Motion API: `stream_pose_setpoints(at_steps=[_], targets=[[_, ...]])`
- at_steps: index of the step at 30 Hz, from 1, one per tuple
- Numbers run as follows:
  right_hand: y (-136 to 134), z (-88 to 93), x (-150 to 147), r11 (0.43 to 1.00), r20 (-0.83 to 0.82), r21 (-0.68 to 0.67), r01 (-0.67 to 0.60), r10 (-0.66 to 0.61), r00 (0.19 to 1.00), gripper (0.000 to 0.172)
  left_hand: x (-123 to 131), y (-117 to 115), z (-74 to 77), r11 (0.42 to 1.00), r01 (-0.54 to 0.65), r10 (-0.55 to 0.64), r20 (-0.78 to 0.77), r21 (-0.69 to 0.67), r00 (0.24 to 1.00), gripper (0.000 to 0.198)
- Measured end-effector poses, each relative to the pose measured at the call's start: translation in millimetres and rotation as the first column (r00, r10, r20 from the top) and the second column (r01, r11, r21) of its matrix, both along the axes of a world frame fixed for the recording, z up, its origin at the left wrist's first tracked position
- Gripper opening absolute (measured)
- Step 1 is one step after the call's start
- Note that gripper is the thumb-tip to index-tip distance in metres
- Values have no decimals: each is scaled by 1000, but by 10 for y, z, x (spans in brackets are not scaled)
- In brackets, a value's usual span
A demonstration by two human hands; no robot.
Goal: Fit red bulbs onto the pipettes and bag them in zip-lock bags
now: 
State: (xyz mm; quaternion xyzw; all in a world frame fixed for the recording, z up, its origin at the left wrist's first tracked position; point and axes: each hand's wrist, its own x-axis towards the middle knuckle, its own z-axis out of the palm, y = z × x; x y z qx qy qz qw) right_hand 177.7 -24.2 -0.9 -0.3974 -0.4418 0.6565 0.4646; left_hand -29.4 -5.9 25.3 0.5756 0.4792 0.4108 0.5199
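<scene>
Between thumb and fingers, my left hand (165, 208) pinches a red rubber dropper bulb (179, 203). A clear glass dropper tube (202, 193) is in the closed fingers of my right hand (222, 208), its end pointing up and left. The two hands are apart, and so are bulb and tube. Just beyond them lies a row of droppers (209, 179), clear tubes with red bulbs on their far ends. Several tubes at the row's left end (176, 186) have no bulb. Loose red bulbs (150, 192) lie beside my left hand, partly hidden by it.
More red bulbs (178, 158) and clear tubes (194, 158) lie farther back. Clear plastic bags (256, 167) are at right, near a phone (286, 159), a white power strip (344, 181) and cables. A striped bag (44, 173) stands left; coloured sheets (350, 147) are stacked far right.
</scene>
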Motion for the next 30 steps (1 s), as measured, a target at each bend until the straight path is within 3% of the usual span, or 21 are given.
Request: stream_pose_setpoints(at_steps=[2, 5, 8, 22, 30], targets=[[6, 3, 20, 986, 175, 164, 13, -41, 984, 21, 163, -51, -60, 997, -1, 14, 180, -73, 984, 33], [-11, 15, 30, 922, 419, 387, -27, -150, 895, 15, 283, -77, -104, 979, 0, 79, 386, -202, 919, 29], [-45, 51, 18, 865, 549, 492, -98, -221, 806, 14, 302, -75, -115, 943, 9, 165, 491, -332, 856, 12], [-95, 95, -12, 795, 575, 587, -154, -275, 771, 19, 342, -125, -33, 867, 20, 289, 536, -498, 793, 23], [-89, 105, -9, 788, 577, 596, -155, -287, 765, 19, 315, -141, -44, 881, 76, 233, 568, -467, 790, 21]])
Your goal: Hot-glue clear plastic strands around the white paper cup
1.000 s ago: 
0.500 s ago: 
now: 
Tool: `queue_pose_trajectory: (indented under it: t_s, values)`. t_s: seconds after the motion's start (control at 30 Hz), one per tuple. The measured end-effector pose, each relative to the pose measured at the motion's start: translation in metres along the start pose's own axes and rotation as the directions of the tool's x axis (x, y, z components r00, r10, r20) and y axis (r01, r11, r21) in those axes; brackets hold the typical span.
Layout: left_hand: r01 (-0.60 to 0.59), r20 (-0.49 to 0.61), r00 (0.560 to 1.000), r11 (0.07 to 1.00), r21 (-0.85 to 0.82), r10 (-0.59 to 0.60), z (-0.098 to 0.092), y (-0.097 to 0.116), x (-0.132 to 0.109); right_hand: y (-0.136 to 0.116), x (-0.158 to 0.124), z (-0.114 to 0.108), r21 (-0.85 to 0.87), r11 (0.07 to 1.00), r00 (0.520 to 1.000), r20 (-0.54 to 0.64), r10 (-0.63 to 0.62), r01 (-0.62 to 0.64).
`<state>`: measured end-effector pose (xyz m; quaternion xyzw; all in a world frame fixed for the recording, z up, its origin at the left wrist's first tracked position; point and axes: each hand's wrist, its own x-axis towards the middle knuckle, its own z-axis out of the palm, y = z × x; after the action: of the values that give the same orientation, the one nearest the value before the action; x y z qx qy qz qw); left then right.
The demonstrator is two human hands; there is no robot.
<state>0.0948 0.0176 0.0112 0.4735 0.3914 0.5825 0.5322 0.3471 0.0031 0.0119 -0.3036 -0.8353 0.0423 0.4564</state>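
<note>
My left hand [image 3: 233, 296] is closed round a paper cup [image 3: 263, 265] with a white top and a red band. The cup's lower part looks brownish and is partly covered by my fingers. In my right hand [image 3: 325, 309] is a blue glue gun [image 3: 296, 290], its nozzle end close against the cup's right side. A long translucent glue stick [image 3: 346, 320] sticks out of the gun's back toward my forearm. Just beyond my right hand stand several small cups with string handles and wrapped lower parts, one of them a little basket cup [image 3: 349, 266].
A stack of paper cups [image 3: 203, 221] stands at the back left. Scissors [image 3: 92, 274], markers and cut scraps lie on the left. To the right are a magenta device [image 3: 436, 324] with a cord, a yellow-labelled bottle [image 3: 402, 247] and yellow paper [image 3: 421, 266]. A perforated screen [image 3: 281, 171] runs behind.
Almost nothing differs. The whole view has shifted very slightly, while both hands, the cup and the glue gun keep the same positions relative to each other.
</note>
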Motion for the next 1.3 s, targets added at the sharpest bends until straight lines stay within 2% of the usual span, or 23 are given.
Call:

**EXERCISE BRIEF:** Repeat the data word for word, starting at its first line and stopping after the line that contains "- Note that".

**SOLUTION TO THE EXERCISE:**
Motion API: `stream_pose_setpoints(at_steps=[_], targets=[[_, ...]])`
- at_steps: index of the step at 30 Hz, from 1, one per tuple
- Numbers run as follows:
  right_hand: y (-136 to 134), z (-88 to 93), x (-150 to 147), r11 (0.43 to 1.00), r20 (-0.83 to 0.82), r21 (-0.68 to 0.67), r01 (-0.67 to 0.60), r10 (-0.66 to 0.61), r00 (0.19 to 1.00), gripper (0.000 to 0.172)
  left_hand: x (-123 to 131), y (-117 to 115), z (-74 to 77), r11 (0.42 to 1.00), r01 (-0.54 to 0.65), r10 (-0.55 to 0.64), r20 (-0.78 to 0.77), r21 (-0.69 to 0.67), r00 (0.24 to 1.00), gripper (0.000 to 0.198)
- Measured end-effector poses, each relative to the pose measured at the call's start: translation in millimetres and rotation as the first column (r00, r10, r20 from the top) and the second column (r01, r11, r21) of its matrix, both along the axes of a world frame fixed for the recording, z up, its origin at the left wrist's first tracked position
- Gripper opening absolute (measured)
- Step 1 is one step after the call's start
- Note that gripper is the thumb-tip to index-tip distance in metres

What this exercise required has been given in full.